Erstes Ziel von "Exil:Trans" ist es, unter all den Personen, die ab 1933 aus dem Herrschaftsbereich der Nationalsozialisten fliehen mussten, jene herauszufinden, die sich in der Zeit vor dem Exil, währenddessen oder danach mit dem Übersetzen befassten. Bei Vorarbeiten sind bereits mehr als 300 Namen ermittelt worden. Laut Kelletat ist aber bereits abzusehen, dass es viel mehr werden. Bei der Recherche stützt sich das Forschungsteam zum einen auf bereits Bekanntes: "Wir wussten natürlich, dass Bertolt Brecht während seines Exils in Dänemark, Schweden, Finnland und den USA übersetzt hat", erklärt Kelletat. Es gebe aber viele Übersetzerinnen und Übersetzer, die gar nicht bekannt seien. Auf sie wollen die Wissenschaftlerinnen und Wissenschaftler unter anderem durch Recherchen in Exilpublikationen stoßen, etwa in Zeitschriften, die von Exilierten im Ausland herausgegeben wurden. "Das Forschungsfeld ist sehr komplex und unsere ersten Ergebnisse sind vielversprechend", so Kelletat. "Es gab zum Beispiel jüdische Übersetzerinnen, die noch Ende der 1930er-Jahre vom Ausland aus in deutschen Verlagen publizieren konnten." Außerdem seien manche Exilierte nach dem Krieg mit neuen Sprachen und neuer Literatur nach Deutschland zurückgekehrt und hätten damit zu einer Internationalisierung der deutschen Literatur beigetragen, man denke nur an Erich Arendt und seine Neruda-Übersetzungen. "Die Nationalsozialisten haben mitunter das Gegenteil von dem erreicht, was sie erreichen wollten", so Kelletat weiter. Im zweiten Schritt von "Exil:Trans" sollen möglichst viele Informationen über das jeweilige übersetzerische Œuvre der erfassten Personen zusammengetragen werden. Schließlich sollen jährlich zu 40 bis 60 Übersetzerinnen und Übersetzern umfangreiche Porträts verfasst werden, die dann auch der breiten Öffentlichkeit zugänglich gemacht werden sollen.

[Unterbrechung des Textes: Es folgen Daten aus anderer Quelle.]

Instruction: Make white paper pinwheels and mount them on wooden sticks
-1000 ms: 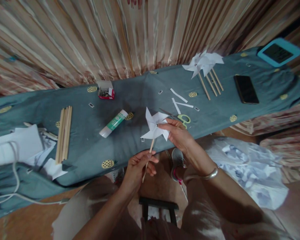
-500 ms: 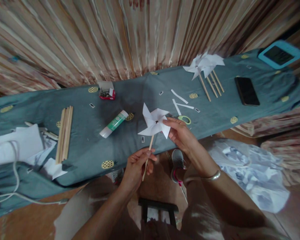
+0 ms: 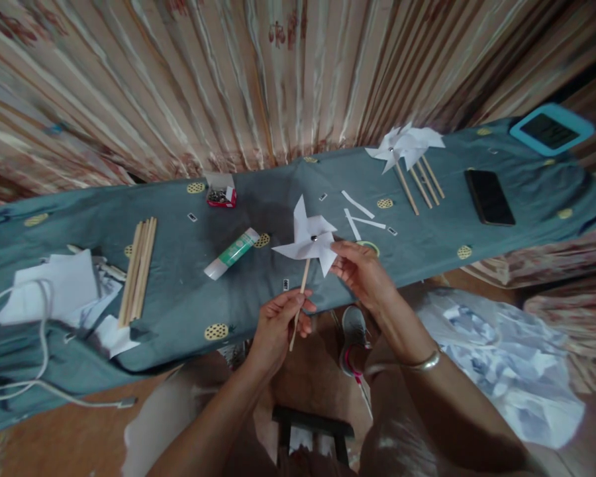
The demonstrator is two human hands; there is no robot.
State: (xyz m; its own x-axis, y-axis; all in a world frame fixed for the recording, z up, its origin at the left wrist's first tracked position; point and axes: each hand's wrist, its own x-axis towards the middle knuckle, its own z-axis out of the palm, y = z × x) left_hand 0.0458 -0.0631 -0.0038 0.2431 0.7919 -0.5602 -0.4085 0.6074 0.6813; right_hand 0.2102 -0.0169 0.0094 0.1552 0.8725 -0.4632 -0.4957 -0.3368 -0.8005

Teilprojekt des Germersheimer Übersetzerlexikons

Insofern ist "Exil:Trans" ein Teilprojekt des Germersheimer Übersetzerlexikons (UeLEX), eines Langzeitvorhabens der JGU, das sich der Geschichte des Übersetzens seit den Tagen Luthers bis heute widmet. Es umfasst zu einzelnen Übersetzerinnen und Übersetzern bereits rund 60 ausführliche Artikel, die online frei zugänglich sind. Sowohl UeLEX als auch Exil:Trans werden vom Zentrum für Interkulturelle Studien (ZIS), einem Potentialbereich der JGU, der vom Land Rheinland-Pfalz in besonderer Weise gefördert wird, unterstützt. "Für die kontinuierliche Unterstützung durch das ZIS sind wir sehr dankbar, denn ohne sie wäre Exil:Trans nicht zustande gekommen", betont Kelletat. "Wir konnten dadurch in kleinerem Rahmen wichtige Vorarbeiten finanzieren, ohne die wir niemals diese große Summe hätten einwerben können, die wir nun von der DFG erhalten."